Work required: Begin at the top of the listing below. Write each line out exactly, ending with the line that holds "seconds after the".

Data below:
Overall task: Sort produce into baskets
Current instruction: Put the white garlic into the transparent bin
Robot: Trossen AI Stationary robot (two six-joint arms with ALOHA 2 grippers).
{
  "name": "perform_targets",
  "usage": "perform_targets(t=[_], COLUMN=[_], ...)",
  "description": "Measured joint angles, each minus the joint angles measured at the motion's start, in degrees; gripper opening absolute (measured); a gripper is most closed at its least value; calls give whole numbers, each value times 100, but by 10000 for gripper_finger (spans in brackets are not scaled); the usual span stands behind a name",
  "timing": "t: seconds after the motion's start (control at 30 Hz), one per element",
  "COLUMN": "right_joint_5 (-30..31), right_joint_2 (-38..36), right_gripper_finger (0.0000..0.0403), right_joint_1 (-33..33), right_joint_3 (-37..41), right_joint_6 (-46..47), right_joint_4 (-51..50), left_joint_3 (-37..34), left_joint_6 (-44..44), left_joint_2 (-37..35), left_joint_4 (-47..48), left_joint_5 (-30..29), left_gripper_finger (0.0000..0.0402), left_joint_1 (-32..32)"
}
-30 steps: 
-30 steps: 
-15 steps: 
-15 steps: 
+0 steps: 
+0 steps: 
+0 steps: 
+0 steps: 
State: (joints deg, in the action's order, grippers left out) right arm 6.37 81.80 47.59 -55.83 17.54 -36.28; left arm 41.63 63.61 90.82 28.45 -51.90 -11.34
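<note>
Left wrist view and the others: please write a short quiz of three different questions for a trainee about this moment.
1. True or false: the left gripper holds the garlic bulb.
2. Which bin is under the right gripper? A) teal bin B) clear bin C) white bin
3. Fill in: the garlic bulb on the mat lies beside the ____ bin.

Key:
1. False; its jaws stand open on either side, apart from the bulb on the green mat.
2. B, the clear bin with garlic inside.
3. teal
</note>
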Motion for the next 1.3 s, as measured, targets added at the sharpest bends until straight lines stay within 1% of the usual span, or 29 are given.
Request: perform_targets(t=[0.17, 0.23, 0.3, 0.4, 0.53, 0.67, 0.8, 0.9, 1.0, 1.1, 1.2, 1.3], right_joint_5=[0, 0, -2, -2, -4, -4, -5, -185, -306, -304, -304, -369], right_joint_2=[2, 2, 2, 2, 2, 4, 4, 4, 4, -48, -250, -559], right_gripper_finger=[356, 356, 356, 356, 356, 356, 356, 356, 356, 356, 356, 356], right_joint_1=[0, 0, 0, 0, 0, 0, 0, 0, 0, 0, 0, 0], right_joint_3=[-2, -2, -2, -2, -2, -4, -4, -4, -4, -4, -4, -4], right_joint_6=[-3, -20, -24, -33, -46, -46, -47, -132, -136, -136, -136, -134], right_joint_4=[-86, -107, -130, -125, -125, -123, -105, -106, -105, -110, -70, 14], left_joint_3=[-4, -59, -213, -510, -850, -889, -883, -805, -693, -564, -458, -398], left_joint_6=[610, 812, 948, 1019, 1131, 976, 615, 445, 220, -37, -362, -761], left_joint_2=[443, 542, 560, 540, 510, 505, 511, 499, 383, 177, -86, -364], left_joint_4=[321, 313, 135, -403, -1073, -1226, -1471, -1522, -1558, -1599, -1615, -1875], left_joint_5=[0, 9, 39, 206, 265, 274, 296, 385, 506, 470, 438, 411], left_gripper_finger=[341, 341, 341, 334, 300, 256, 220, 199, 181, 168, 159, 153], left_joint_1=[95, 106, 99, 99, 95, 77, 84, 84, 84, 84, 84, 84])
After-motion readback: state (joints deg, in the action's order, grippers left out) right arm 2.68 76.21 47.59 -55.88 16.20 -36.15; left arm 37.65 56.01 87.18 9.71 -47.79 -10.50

Response below:
Overall task: Sort produce into baskets
Current instruction: Put the white garlic into the transparent bin
Robot: Trossen AI Stationary robot (two six-joint arms with ALOHA 2 grippers).
{
  "name": "perform_targets",
  "usage": "perform_targets(t=[_], COLUMN=[_], ...)",
  "description": "Measured joint angles, each minus the joint angles measured at the motion's start, in degrees; gripper opening absolute (measured); a gripper is most closed at its least value; calls give whole numbers, each value times 100, but by 10000 for gripper_finger (spans in brackets are not scaled); the usual span stands behind a name",
  "timing": "t: seconds after the motion's start (control at 30 Hz), one per element",

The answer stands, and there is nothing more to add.